* _Problem to solve_
Each line of the data must be set down again without a single difference.

* _Dataset content_
↓

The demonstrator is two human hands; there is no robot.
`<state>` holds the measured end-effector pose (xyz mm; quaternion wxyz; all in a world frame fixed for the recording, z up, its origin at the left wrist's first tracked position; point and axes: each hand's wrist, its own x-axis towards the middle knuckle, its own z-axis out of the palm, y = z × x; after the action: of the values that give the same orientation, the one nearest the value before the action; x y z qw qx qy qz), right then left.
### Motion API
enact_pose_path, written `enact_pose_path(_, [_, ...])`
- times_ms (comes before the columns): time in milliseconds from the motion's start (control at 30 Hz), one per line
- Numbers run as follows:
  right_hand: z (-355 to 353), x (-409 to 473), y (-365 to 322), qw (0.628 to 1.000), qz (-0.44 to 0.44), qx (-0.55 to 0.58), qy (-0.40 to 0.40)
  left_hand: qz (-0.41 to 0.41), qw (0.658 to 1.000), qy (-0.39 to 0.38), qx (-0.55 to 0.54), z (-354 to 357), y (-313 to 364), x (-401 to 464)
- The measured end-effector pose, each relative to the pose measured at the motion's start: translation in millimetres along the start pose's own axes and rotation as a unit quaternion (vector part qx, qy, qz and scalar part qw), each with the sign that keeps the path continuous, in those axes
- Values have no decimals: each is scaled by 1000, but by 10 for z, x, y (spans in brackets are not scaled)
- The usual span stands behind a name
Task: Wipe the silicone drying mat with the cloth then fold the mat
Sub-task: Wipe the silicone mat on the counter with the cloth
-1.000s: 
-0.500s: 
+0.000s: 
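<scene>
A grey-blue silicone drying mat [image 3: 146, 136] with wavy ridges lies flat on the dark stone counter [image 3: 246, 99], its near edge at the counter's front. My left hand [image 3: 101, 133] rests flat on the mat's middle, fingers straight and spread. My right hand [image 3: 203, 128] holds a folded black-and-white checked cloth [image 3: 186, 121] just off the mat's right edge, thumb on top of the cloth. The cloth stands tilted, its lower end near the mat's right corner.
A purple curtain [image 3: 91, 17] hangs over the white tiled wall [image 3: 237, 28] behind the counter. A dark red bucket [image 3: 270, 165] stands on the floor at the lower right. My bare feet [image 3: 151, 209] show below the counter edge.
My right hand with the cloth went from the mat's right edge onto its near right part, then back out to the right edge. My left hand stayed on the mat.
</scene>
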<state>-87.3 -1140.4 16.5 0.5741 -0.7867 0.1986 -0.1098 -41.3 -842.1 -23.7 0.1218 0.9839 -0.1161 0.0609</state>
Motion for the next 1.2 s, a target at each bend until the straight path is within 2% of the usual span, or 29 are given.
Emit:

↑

* _Answer_
The demonstrator is two human hands; there is no robot.
`<state>` holds the measured end-effector pose (xyz mm; quaternion wxyz; all in a world frame fixed for the recording, z up, its origin at the left wrist's first tracked position; point and axes: each hand's wrist, its own x-axis towards the middle knuckle, its own z-axis out of the palm, y = z × x; after the action: of the values that give the same orientation, the one nearest the value before the action; x y z qw qx qy qz), right then left.
### Motion API
enact_pose_path, written `enact_pose_path(_, [_, ...])`
- times_ms (comes before the columns): time in milliseconds from the motion's start (control at 30 Hz), one per line
- Numbers run as follows:
  right_hand: z (-355 to 353), x (-409 to 473), y (-365 to 322), qw (0.628 to 1.000), qz (-0.44 to 0.44), qx (-0.55 to 0.58), qy (-0.40 to 0.40)
  left_hand: qz (-0.41 to 0.41), qw (0.658 to 1.000), qy (-0.39 to 0.38), qx (-0.55 to 0.54), z (-354 to 357), y (-313 to 364), x (-401 to 464)
- The measured end-effector pose, each relative to the pose measured at the motion's start: translation in millimetres along the start pose's own axes and rotation as a unit quaternion (vector part qx, qy, qz and scalar part qw), each with the sign that keeps the path continuous, in those axes
- Values have no decimals: each is scaled by 1000, but by 10 for z, x, y (spans in brackets are not scaled)
- The usual span stands behind a name
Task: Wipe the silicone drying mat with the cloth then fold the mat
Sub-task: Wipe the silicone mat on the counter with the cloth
-1.000s: 
-0.500s: 
+0.000s: 
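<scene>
A grey-blue silicone drying mat [image 3: 146, 136] with wavy ridges lies flat on the dark stone counter [image 3: 246, 99], its near edge at the counter's front. My left hand [image 3: 101, 133] rests flat on the mat's middle, fingers straight and spread. My right hand [image 3: 203, 128] holds a folded black-and-white checked cloth [image 3: 186, 121] just off the mat's right edge, thumb on top of the cloth. The cloth stands tilted, its lower end near the mat's right corner.
A purple curtain [image 3: 91, 17] hangs over the white tiled wall [image 3: 237, 28] behind the counter. A dark red bucket [image 3: 270, 165] stands on the floor at the lower right. My bare feet [image 3: 151, 209] show below the counter edge.
My right hand with the cloth went from the mat's right edge onto its near right part, then back out to the right edge. My left hand stayed on the mat.
</scene>
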<state>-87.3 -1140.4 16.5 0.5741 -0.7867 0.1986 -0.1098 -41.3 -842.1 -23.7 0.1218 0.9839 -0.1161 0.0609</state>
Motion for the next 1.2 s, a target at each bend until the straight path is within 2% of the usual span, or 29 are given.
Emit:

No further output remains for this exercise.